• **EXERCISE BRIEF**:
Show each line of the data below in which "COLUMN" occurs.

• **DATA BLOCK**:
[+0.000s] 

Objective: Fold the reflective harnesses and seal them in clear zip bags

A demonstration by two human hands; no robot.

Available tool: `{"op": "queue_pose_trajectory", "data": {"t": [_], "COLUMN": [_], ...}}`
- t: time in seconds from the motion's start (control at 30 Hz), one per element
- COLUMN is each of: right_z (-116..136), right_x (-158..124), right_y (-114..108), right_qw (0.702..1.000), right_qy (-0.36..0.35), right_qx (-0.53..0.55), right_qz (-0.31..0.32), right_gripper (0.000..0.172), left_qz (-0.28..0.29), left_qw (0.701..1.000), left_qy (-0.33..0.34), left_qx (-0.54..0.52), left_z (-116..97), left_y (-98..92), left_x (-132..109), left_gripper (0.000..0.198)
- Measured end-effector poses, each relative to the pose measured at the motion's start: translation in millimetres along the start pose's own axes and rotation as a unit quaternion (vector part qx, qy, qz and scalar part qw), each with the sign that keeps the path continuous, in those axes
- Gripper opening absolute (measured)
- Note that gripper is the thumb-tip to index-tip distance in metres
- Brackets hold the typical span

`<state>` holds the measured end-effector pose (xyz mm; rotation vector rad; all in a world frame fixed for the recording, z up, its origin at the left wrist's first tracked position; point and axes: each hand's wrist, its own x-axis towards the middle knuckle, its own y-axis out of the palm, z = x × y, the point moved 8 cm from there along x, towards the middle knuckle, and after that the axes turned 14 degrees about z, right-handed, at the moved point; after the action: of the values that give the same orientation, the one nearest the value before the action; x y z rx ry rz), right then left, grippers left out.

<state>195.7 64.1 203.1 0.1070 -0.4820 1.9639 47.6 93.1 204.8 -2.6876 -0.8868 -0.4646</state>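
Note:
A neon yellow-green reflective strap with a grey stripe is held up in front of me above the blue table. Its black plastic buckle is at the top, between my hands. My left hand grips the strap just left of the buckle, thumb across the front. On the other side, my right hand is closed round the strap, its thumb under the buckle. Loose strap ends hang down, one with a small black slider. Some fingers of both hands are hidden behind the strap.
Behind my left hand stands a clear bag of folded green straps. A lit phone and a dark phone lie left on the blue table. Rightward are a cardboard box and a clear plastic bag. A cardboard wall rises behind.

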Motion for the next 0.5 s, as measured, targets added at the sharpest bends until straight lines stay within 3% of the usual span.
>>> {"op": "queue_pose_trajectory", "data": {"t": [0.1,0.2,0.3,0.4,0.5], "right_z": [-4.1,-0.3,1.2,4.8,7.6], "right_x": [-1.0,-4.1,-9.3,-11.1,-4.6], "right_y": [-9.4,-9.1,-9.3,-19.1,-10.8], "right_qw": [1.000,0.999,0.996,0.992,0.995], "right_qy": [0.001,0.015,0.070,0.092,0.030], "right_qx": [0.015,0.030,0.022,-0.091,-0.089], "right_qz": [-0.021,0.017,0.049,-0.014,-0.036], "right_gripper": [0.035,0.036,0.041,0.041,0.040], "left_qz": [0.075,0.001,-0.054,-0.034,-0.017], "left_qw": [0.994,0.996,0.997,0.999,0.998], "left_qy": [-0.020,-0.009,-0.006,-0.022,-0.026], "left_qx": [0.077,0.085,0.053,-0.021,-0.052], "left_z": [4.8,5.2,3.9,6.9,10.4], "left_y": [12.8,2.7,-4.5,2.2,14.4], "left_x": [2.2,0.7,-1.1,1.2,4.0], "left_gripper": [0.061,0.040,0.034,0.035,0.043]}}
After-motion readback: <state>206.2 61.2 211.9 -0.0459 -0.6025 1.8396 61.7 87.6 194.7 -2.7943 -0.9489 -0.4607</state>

• **RESULT**:
Available tool: `{"op": "queue_pose_trajectory", "data": {"t": [_], "COLUMN": [_], ...}}`
- COLUMN is each of: right_z (-116..136), right_x (-158..124), right_y (-114..108), right_qw (0.702..1.000), right_qy (-0.36..0.35), right_qx (-0.53..0.55), right_qz (-0.31..0.32), right_gripper (0.000..0.172), left_qz (-0.28..0.29), left_qw (0.701..1.000), left_qy (-0.33..0.34), left_qx (-0.54..0.52), left_z (-116..97), left_y (-98..92), left_x (-132..109), left_gripper (0.000..0.198)

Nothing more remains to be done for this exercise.